You noticed it first on TV shows. Programming began to veer away from stuff that appealed to the largest number of people, to more narrowly focused audiences. A decline in viewers wasn’t necessarily a bad thing. Johnny Carson had everybody. Jay Leno and Dave Letterman split Johnny’s audience 60-40, and both made money. Then Conan O’Brien and Jimmy Fallon (who?) Smaller and more selective audiences. Cable fragmented the viewing universe even more: you can deliver to left-handed Irish Catholic dentists in Dubuque. So, you got John Stewart who smugly gave the finger to anyone who wasn’t young, urban, and politically left.

Mass was dead, niche ruled. Newspapers progressively zeroed in on fewer and fewer market demos. Hollywood went left, Disney narrow-focused on girls. The same dynamic happened on-line. When Facebook and Twitter were growing, they wanted everyone. As they became dominant, the began to censor points of view that didn’t match their self-defined customer base, to please their activist users. Bans and deplatforming fed a cycle of a smaller niche audiences demanding more stringent fidelity. Online platforms became the equivalent of a merry-go-round ruled by a mean middle-school clique reveling in their power to decide who gets to play.
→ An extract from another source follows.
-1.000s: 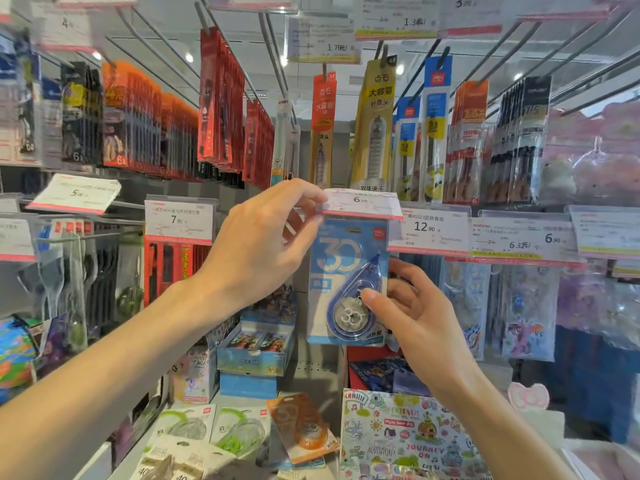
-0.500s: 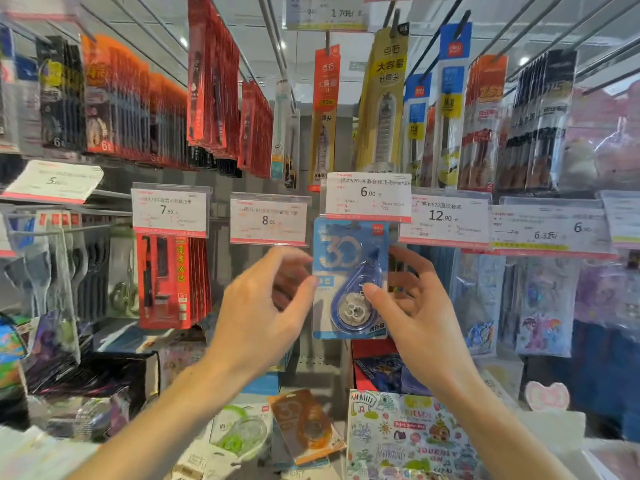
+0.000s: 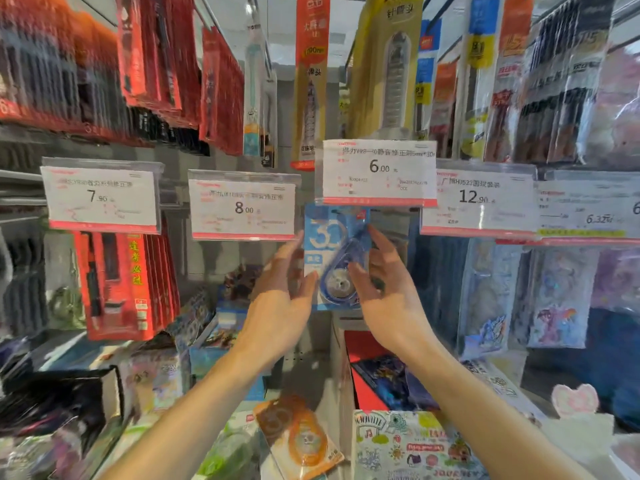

And now Elon Musk’s bought Twitter. He might decide to do anything. Heck, its his. Whatever happens, it’s been fun watching the Junior High drama queens of mean, bawling their eyes out over loss of their private glee club. But now what? Maybe Mr. Musk wants to go against the grain—instead of chasing a more and more exclusive niche customer base, might he try—expanding it?

What about making Twitter a Mass Medium? To do that, you’d have to make Twitter attractive to most everybody. That would mean abandoning its role as a rarified cry room for an elite clique of cool kids. It might mean nobody is allowed to put down anyone. Or it might mean everyone is allowed to insult everyone. And everyone can answer back. We used to have this—it was called ‘real life.’ Anyone could say what he or she damn well pleased. You were expected to grow a thick skin and deal with it. If you thought someone went too far, you could sue for defamation.

Imagine a public forum where everyone gets to express an opinion—even folks you know are wrong. And you can’t complain to the Teacher, or the Dean of Students, or HR, or the Moderator, or the Diversity Office. Nobody cares if you’re offended! You want to boycott, go ahead—nobody will miss you. Or you can argue back and see who convinces more people. What an amazing and revolutionary place that would be. It would set the tone, it would be the place where trends start, where buzz begins, where stuff everyone talks about is found.

And if this revolutionary concept of a free and open place where everyone can come—even people I disagree with—takes off, you could see other businesses embracing the model of a product for everybody—not just a tight, divided-off, and circumscribed niche clique. We might see the re-massification of America. We might actually find some stuff we all have in common again.

It’s about time. Goodbye niche, hello mass. Welcome back, America. Thank you, Mr. Musk! Now let’s go race electric cars on Mars.